It is not very obvious what is returned from a command, in fact it looks like the command is a fire and forget type of thing until you eventually encounter the weird result property being accessed after the handler has run plus the command now knows about it's result
The handlers have to be synchronous for this to work - queries as well as commands. As it turns out with C#5.0 you can inject async/await powered handlers with the help of your favorite DI container, but the compiler doesn't know about that at compile time so the MVC handler will fail miserably with an exception telling you that the method returned before all asynchronous tasks finished executing.
Of course you can mark the MVC handler as async and this is what this question is about.
Commands Returning Values
I thought about the given approach and made changes to the interfaces to address issues 1. and 2. in that I added an ICommandHandler that has an explicit result type - just like the IQueryHandler. This still violates CQS but at least it is plain obvious that these commands return some sort of value with the additional benefit of not having to clutter the command object with a result property:
interface ICommandHandler<TCommand, TResult>
{
TResult Handle(TCommand command);
}
Naturally one could argue that when you have the same interface for commands and queries why bother? But I think it's worth naming them differently - just looks cleaner to my eyes.
My Preliminary Solution
Then I thought hard of the 3rd issue at hand ... some of my command/query handlers need to be asynchronous (e.g. issuing a WebRequest to another web service for authentication) others don't. So I figured it would be best to design my handlers from the ground up for async/await - which of course bubbles up to the MVC handlers even for handlers that are in fact synchronous:
interface IQueryHandler<TQuery, TResult>
{
Task<TResult> Handle(TQuery query);
}
interface ICommandHandler<TCommand>
{
Task Handle(TCommand command);
}
interface ICommandHandler<TCommand, TResult>
{
Task<TResult> Handle(TCommand command);
}
class AuthenticateCommand
{
// The token to use for authentication
public string Token { get; set; }
// No more return properties ...
}
AuthenticateController:
class AuthenticateController : Controller
{
private readonly ICommandHandler<AuthenticateCommand, string> authenticateUser;
public AuthenticateController(ICommandHandler<AuthenticateCommand,
string> authenticateUser)
{
// Injected via DI container
this.authenticateUser = authenticateUser;
}
public async Task<ActionResult> Index(string externalToken)
{
var command = new AuthenticateCommand
{
Token = externalToken
};
// It's pretty obvious that the command handler returns something
var sessionId = await this.authenticateUser.Handle(command);
// Do some fancy thing with our new found knowledge
}
}
Although this solves my problems - obvious return values, all handlers can be async - it hurts my brain to put async on a thingy that isn't async just because. There are several drawbacks I see with this:
The handler interfaces are not as neat as I wanted them to be - the Task<...> thingys to my eyes are very verbose and at first sight obfuscate the fact that I only want to return something from a query/command
The compiler warns you about not having an appropriate await within synchronous handler implementations (I want to be able to compile my Release with Warnings as Errors) - you can overwrite this with a pragma ... yeah ... well ...

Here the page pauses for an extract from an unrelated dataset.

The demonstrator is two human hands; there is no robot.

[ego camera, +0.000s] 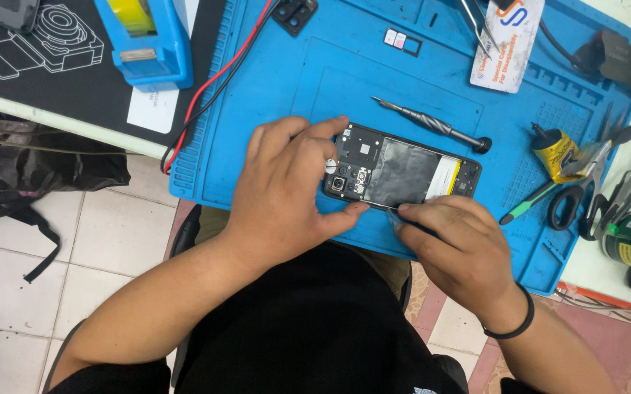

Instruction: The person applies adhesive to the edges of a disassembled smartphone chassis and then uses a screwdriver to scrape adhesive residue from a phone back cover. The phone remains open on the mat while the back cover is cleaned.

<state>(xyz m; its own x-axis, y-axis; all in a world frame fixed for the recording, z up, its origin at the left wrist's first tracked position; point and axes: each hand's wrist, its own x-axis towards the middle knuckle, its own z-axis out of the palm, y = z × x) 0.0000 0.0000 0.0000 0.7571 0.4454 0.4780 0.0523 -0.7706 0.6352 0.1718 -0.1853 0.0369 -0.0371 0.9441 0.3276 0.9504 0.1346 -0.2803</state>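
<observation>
The left hand [286,191] clamps the camera end of the opened phone [401,173], fingertips on its far edge and thumb on its near edge, while the right hand [455,246], at the phone's five o'clock, pinches a small thin tool [394,218] against the near edge. The phone lies flat mid-mat on the blue work mat [257,131]; it looks light and stiff but fragile with its boards and battery bare, so the frame edges seem the safest hold. A screwdriver [432,125] lies at its twelve o'clock, scissors [585,197] at three.

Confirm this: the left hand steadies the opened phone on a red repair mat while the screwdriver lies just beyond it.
Not quite. The head view shows the repair mat is blue, not red. The left hand does steady the opened phone, and the screwdriver lies just beyond it.
</observation>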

I could omit the async keyword in these cases to make the compiler happy but in order to implement the handler interface you would have to return some sort of Task explicitly - that's pretty ugly
I could supply synchronous and asynchronous versions of the handler interfaces (or put all of them in one interface bloating the implementation) but my understanding is that, ideally, the consumer of a handler shouldn't be aware of the fact that a command/query handler is sync or async as this is a cross cutting concern. What if I need to make a formerly synchronous command async? I'd have to change every consumer of the handler potentially breaking semantics on my way through the code.
On the other hand the potentially-async-handlers-approach would even give me the ability to change sync handlers to be async by decorating them with the help of my DI container
Right now I don't see a best solution to this ... I'm at a loss.
Anyone having a similar problem and an elegant solution I didn't think of?
Async and await don't mix perfectly with traditional OOP. I have a blog series on the subject; you may find the post on async interfaces helpful in particular (though I don't cover anything you haven't already discovered).
The design problems around async are extremely similar to the ones around IDisposable; it's a breaking change to add IDisposable to an interface, so you need to know whether any possible implementation may ever be disposable (an implementation detail). A parallel problem exists with async; you need to know whether any possible implementation may ever be asynchronous (an implementation detail).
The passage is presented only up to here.